At my school almost all the sororities that participate in NPC recruitment are predominantly white with MAYBE 1 or 2 outliers. Some sororities are much more superficial than others and you’d be more likely to find diversity in a “lower tier” sorority than an upper tier. It’s not only the girls though. A lot of your ranking depends on how attractive you’re perceived as by fraternity boys. At a predominantly white school, this is usually the white girls. And most officers are probably terrified of dropping in ranking by having a bad PC (pledge class). Second, the historically black sororities and other ethnic sororities on my campus do not participate in NPC, but you’ll find little to no diversity in those either. It’s rare that non-white people (besides maybe very light skinned latina) will even participate in NPC recruitment. Maybe 10-15 did for the 9 sororities. Of course, this is one school. A lot of the separation is done by the students themselves not wanting to be in different groups. I’m not saying any of this is right, but its complicated to understand before going through the process.

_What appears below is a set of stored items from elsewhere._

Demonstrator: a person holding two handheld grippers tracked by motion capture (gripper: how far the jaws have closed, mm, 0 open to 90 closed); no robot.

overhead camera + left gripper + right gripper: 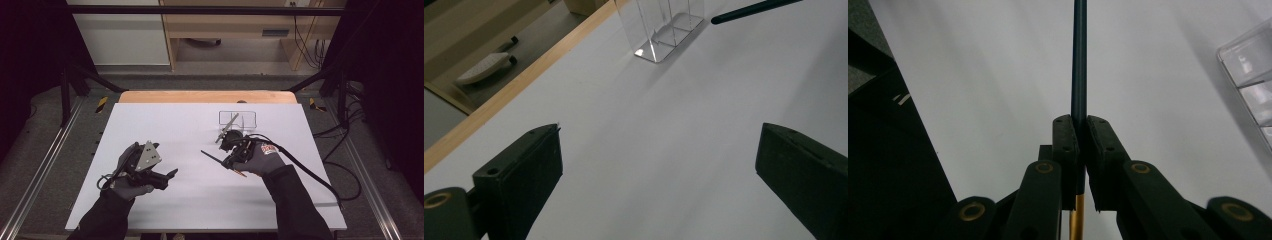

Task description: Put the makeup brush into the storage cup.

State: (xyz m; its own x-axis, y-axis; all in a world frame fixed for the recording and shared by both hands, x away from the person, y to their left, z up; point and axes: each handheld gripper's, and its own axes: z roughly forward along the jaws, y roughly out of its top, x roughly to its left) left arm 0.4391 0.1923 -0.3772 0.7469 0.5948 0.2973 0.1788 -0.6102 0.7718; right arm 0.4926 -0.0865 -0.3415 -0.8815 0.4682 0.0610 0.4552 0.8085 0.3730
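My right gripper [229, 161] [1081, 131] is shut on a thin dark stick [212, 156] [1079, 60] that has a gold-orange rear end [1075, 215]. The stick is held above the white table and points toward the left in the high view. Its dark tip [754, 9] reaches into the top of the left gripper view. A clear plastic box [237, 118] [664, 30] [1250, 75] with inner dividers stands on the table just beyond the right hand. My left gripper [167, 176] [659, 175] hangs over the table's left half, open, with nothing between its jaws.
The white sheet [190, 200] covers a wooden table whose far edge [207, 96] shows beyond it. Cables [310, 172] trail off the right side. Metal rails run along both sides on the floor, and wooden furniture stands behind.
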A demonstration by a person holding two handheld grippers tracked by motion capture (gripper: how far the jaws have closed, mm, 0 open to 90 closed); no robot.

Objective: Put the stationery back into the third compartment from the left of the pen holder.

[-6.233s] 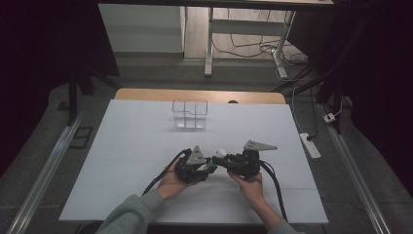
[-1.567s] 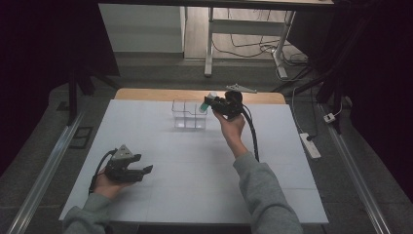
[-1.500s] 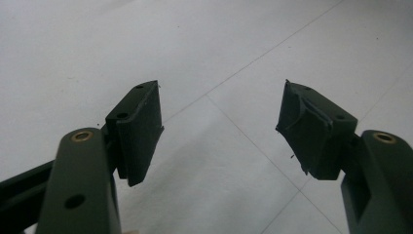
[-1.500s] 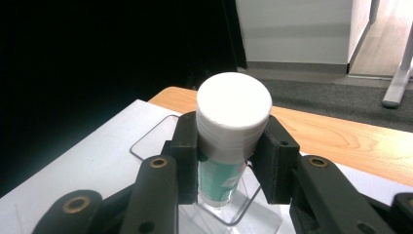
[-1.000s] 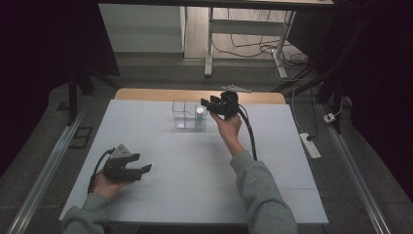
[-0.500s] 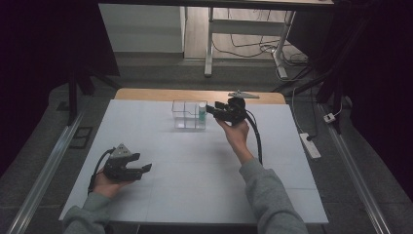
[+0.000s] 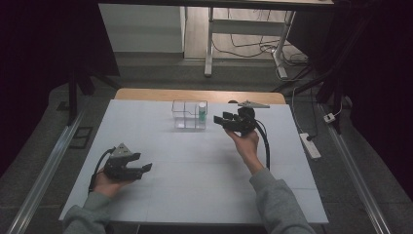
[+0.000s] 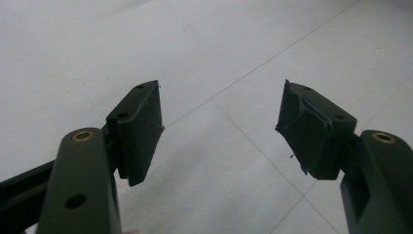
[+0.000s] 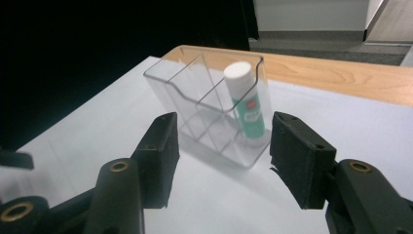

In Alabama, black women were not accepted to white sororities even when they rushed, which would tend to make black women not try. Recall that in 2013, the situation came to a head when a young woman with impeccable credentials (except that she was black) was rejected from all sororities. We discovered that alumnae were encouraging/forcing sorority women to reject African American women. It didn’t speak well either of the racist alumnae or of the young women who knuckled under.

I don’t know if the historically black Greeks have any non-black members. I don’t know if any of the HBCU have chapters of sororities or fraternities that were traditionally white or the Jewish houses.

My kids are in sororities now. One is at a school that is 80% white, and her house was probably more than that when she joined. Now, 3 years later, there are many more women of color, mostly Hispanic but that’s the make up of the school too. Other daughter goes to a school that has many more people of color. Her chapter had a lot of women of color when she (also a minority) joined, but in the 3 years since she joined it has become more white. It’s just the way membership cycles.

What do you mean by impeccable credentials? You’re being judged by 22 year old girls. For the most part, none of them care about or will even look at your credentials besides minimum GPA, looks, personality, and “who you know”.

In other words, she was smart, pretty and popular.